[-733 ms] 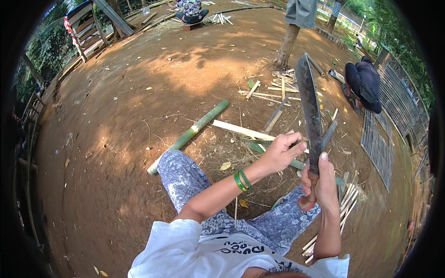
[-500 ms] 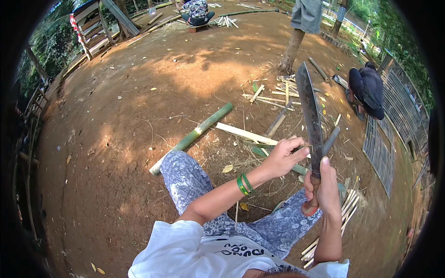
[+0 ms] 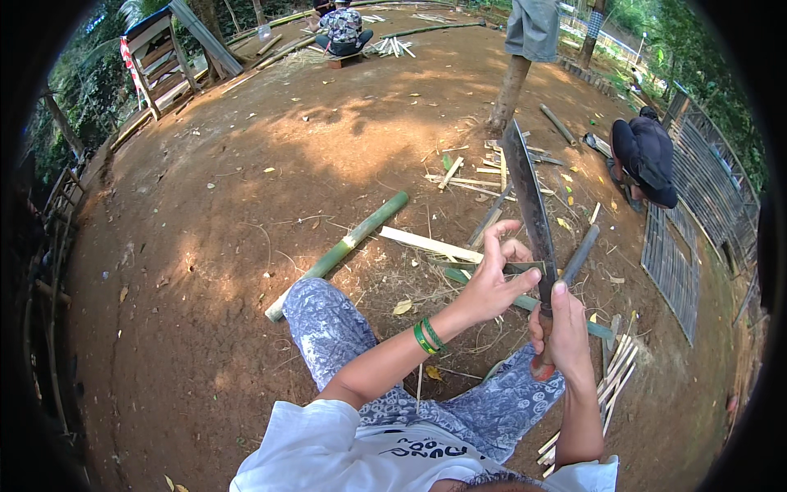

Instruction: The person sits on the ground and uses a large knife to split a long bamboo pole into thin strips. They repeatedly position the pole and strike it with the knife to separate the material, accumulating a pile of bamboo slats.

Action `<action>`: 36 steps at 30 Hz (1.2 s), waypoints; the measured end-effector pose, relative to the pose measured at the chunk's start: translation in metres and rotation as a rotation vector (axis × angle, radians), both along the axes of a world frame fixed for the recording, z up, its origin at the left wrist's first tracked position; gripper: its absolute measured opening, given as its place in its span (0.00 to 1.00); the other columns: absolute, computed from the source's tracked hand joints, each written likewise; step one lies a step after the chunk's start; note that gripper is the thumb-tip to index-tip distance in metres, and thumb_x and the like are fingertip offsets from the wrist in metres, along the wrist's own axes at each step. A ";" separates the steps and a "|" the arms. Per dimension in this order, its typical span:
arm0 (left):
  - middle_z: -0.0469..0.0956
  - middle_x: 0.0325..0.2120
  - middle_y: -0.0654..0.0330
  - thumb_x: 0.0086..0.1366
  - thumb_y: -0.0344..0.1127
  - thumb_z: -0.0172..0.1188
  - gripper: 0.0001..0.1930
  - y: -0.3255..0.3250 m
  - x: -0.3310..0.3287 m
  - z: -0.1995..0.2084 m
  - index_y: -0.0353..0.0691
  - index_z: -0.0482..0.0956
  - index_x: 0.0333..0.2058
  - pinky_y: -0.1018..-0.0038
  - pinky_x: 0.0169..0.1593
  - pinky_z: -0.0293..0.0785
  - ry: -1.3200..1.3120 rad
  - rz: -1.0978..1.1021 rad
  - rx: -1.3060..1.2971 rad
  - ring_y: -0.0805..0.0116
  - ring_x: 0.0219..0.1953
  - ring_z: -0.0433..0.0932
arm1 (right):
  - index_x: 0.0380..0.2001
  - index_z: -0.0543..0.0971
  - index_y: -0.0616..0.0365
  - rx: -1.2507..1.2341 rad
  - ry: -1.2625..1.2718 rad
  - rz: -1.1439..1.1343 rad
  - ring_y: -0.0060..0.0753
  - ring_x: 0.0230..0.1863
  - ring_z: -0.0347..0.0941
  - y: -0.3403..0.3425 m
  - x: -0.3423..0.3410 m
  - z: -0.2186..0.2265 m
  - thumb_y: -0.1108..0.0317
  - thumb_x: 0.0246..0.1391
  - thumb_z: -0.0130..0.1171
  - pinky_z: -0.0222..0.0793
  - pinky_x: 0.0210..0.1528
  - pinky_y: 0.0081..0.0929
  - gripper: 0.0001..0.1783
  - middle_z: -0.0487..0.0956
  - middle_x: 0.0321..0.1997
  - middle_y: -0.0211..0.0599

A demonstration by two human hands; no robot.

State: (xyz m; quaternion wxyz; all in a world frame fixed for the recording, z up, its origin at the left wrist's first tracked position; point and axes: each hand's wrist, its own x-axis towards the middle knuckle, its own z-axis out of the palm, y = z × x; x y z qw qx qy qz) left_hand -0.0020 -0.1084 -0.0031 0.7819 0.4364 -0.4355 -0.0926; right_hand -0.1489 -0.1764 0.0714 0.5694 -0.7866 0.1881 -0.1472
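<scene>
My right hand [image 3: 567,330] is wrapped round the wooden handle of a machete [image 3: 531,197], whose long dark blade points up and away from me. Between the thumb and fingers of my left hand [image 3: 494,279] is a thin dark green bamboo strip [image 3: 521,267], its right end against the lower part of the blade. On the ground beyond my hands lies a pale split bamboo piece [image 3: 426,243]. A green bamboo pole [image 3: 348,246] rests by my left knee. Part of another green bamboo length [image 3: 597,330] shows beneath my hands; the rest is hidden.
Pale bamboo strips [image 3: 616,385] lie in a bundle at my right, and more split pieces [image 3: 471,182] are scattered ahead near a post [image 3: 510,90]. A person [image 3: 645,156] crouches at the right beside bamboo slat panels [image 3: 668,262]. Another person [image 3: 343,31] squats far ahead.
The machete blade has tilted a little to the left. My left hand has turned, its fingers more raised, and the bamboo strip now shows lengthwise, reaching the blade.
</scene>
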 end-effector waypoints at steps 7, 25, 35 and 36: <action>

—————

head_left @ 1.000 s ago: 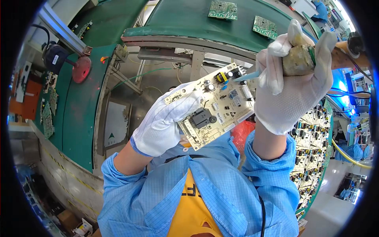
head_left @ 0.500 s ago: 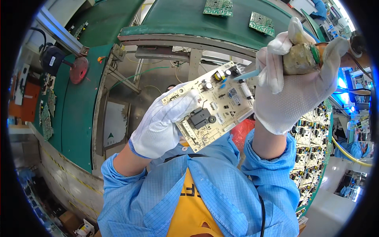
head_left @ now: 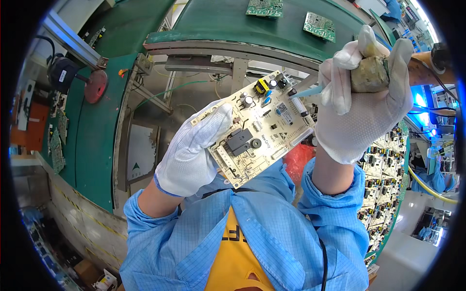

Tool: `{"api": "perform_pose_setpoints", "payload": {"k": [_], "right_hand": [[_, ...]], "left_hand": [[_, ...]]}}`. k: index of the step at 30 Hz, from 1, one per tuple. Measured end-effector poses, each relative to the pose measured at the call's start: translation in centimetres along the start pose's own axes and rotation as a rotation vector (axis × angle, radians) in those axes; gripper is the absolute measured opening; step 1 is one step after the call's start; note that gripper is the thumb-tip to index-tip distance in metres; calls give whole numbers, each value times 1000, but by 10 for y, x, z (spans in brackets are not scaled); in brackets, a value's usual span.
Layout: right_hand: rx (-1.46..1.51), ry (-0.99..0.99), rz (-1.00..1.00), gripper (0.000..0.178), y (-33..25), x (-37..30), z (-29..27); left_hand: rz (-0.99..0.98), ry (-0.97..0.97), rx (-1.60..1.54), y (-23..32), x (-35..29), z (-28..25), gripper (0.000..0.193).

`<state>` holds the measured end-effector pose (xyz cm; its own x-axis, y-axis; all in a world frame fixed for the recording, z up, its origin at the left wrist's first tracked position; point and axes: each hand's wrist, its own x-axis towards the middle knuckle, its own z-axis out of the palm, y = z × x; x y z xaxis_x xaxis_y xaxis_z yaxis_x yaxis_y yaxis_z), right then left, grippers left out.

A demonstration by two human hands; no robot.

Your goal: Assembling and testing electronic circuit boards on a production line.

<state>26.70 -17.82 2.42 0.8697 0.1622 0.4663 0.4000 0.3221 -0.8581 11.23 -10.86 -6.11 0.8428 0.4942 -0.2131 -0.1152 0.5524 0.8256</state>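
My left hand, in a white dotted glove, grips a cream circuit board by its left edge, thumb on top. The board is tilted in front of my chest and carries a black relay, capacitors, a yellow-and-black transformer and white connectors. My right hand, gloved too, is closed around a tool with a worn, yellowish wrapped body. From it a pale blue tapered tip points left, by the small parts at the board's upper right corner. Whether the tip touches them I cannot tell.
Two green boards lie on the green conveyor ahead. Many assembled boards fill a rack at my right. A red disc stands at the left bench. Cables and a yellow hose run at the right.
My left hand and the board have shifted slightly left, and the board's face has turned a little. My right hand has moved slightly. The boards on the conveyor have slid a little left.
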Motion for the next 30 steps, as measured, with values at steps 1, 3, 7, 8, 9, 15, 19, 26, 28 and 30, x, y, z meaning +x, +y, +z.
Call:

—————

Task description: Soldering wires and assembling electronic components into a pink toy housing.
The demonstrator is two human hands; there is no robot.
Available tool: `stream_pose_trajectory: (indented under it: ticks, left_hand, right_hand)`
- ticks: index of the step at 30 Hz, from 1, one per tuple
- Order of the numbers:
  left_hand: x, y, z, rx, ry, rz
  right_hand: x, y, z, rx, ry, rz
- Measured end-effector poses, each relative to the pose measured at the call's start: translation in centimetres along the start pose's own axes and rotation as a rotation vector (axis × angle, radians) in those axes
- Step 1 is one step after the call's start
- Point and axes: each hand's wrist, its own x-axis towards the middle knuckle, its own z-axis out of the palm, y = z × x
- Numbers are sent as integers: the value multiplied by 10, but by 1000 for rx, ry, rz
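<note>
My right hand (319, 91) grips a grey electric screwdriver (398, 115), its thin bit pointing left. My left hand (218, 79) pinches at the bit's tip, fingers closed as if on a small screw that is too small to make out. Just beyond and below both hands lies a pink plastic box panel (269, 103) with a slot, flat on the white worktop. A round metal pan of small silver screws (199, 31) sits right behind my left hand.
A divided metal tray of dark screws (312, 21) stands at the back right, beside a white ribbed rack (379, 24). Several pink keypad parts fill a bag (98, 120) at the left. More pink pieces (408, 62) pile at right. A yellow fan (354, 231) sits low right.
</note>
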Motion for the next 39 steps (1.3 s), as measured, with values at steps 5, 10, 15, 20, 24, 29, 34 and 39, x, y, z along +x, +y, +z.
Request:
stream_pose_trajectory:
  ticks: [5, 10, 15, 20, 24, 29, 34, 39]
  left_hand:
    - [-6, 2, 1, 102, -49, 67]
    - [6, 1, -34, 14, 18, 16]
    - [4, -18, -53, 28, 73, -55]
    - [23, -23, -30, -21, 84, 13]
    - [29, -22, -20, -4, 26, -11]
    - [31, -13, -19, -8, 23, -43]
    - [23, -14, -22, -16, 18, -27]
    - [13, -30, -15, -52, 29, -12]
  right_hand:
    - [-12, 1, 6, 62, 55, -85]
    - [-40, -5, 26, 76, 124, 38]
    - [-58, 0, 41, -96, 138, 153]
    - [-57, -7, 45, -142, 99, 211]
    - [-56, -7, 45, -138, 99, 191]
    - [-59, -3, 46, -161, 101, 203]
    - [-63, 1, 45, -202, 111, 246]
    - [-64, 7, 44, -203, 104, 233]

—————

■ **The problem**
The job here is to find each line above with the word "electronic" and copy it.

■ **Completed exercise**
Your goal: Assembling and testing electronic circuit boards on a production line.
Task description: Soldering wires and assembling electronic components into a pink toy housing.

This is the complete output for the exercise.